Noiriel note aussi la nécessité dans laquelle se trouvent les grands industriels d’embaucher de la main d’oeuvre en provenance des colonies et le cynisme avec lequel ils utilisent cette main d’oeuvre taillable et corvéable à merci qu’ils renvoient en masse quand ils n’en ont plus besoin.
La situation que nous vivons aujourd’hui ne date, de toute évidence, pas d’hier.


Tonkinois travaillant à la cueillette dans les jardins de Trianon, Versailles
Photo © Albert Harkingue / Roger Viollet

Des thèmes politiques forts courent à travers le livre.
Au premier plan, l’opposition toujours réactivée entre les partisans de l’action directe et ceux du régime représentatif. Et le tour de passe-passe qui fait que, dans les luttes qui opposent entre elles les différentes composantes de la classe dominante, le « peuple » est utilisé comme force d’appoint mais immédiatement désarmé et renvoyé à son inexistence politique, une fois les conflits entre bourgeois réglés au bénéfice du plus fort.

Dans la vision jacobine de la « nation », chaque citoyen peut être à la fois représenté et représentant. Bien beau tout ça, mais cela reste au niveau des principes.
« Chaque citoyen a été vu comme le représentant de sa nation, ce qui a alimenté une suspicion constante à l’égard des immigrés étrangers. » (p.550)
En temps de guerre on les accuse fréquemment d’être des espions ; en temps de paix, on établit des distinctions entre ces immigrés selon leur degré de proximité supposé avec « nos » valeurs fondamentales. (Cf tous les discours sur les musulmans).

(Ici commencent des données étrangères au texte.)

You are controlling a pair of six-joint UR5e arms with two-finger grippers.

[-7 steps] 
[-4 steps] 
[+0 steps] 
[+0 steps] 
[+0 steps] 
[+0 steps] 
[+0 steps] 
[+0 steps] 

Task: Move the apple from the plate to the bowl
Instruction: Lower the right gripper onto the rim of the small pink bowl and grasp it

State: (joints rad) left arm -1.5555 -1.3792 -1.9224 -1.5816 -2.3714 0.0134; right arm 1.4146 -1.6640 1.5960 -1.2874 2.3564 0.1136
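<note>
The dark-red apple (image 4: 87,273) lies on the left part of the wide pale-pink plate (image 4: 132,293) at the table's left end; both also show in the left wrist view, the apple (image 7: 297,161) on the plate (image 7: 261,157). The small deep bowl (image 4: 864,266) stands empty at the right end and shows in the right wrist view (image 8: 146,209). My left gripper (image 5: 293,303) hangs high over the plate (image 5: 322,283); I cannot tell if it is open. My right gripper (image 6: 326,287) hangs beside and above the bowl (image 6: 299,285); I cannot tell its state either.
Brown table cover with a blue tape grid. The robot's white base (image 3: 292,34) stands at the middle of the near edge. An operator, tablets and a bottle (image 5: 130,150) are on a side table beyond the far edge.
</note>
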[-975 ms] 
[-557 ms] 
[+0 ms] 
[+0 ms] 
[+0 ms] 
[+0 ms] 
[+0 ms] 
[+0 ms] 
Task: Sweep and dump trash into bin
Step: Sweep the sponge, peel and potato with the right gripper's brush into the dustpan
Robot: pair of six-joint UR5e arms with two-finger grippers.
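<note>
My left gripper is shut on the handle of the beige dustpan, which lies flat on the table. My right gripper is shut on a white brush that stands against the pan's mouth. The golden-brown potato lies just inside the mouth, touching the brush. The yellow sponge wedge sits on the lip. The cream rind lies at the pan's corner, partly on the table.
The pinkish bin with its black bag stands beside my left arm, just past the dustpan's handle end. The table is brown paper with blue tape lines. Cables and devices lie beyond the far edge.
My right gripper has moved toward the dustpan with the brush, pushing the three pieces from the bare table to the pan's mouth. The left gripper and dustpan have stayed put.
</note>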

Guerre 1914-1918. « Les travailleurs coloniaux et étrangers dans nos
manufactures de guerre – région de Lyon ». Sénégalais chargeant les obus. Photographie parue dans le journal Excelsior du dimanche 17/09/1916.
© Piston / Excelsior / Roger-Viollet

De toute manière, on sait, depuis les Pères fondateurs de la constitution américaine, qu’il ne faut surtout pas que le représentant ressemble trop au représenté. Manière efficace d’éloigner de la représentation, dite toujours nationale, une bonne partie de la population – au prétexte qu’ils sont pauvres, qu’ils ne sont pas instruits, etc.

Je retiens aussi de ce parcours la constante des arguments de la droite, sous quelque oripeau qu’elle dissimule son attachement viscéral à la propriété, contre toute forme de justice sociale : la dénonciation de la pression fiscale (oh ! l’horrible impôt sur le revenu…), des lois sociales, arrachées de longue lutte par les travailleurs, qui brident la liberté d’entreprendre, du nombre toujours trop élevé de fonctionnaires…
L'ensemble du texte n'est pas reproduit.